Toda a carga dramática e o tom de revisionismo de Cobra Kai faz dela muito mais inteligente e bem resolvida que os capítulos anteriores de sua saga. A ideia de legado é muito bem exemplificada, principalmente por não usar os filmes da trilogia (ou quadrilogia se considerar o longa com Hillary Swank) como muleta emocional, ao contrário, sua riqueza está na evolução desses conceitos e não se valer deles para ser importante.
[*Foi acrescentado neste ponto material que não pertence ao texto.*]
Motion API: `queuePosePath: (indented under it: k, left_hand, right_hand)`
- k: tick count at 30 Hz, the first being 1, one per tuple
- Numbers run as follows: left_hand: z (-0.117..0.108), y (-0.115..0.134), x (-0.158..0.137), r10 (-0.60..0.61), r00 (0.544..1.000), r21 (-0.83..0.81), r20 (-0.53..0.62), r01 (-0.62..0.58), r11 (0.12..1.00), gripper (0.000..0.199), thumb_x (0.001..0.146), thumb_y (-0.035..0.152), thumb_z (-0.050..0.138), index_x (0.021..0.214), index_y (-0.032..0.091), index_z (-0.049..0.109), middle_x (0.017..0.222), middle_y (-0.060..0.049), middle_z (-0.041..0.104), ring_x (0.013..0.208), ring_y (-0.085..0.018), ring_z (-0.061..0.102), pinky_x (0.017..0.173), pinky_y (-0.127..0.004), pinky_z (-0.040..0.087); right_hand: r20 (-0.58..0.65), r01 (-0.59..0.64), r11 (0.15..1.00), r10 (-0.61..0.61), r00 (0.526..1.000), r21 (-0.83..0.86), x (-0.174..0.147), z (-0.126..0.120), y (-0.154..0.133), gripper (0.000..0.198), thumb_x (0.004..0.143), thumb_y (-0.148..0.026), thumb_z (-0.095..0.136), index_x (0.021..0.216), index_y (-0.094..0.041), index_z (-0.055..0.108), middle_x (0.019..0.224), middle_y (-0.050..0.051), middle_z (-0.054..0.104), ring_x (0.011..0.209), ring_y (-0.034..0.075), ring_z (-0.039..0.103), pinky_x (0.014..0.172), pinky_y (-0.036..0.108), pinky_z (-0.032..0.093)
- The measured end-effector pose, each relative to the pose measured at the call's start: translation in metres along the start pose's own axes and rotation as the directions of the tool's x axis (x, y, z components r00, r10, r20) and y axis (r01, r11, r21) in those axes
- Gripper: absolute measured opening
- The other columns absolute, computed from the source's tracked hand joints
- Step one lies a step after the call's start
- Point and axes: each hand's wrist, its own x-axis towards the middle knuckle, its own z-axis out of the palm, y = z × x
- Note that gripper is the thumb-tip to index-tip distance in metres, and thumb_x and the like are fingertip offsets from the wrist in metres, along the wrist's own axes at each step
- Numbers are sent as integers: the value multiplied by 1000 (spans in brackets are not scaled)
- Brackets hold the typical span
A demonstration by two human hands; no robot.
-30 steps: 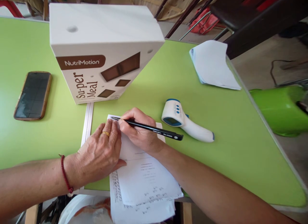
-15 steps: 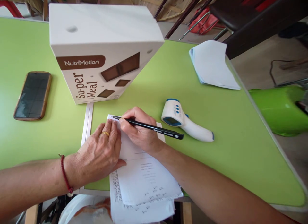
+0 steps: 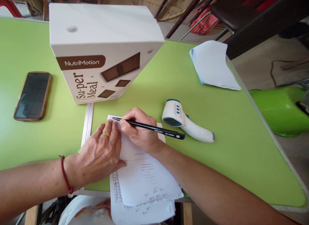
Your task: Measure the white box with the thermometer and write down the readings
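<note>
My right hand (image 3: 140, 131) grips a black pen (image 3: 156, 129), its tip resting at the top left corner of a stack of white paper sheets (image 3: 149, 180). Flat on the left edge of those sheets lies my left hand (image 3: 102, 149), fingers stretched out close to the pen tip. A gold ring and a red cord bracelet are on that side. Print and handwritten marks show on the lower part of the sheets, which hang over the table's front edge. Part of the top sheet is hidden under both hands.
A tall white NutriMotion box (image 3: 106, 25) stands beyond my hands. A phone (image 3: 32, 96) lies at left, a white infrared thermometer (image 3: 185, 120) at right, folded papers (image 3: 213, 65) at the far right. The green table (image 3: 229, 167) has a metal seam. A green stool (image 3: 277, 110) stands beyond it.
The back end of the pen has tilted very slightly up and right. Both hands and the sheets stay where they were.
</note>
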Motion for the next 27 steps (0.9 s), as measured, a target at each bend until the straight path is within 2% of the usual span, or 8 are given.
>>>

O final traz um misto de alívio e apreensão, com um destino até óbvio para o torneio, mas uma chama acesa para uma segunda temporada, já anunciada oficialmente, onde algumas das origens poderão ser resgatadas apesar da improbabilidade delas acontecerem segundo o decorrer da temporada inicial como um todo. Cobra Kai é poderosa por dar vazão a uma complexidade de personagem ainda não vista dentro da franquia Karatê Kid e por ainda conseguir ressignificar bem os signos antes postos, colocando eles em uma perspectiva não antes vista mas bem verossímil e condizente com a trajetória anterior de seus personagens, trazendo ainda novas cores e bandeiras, que devem mais uma vez sofrer mudanças na segunda temporada, emulando então a vida, que também é assim.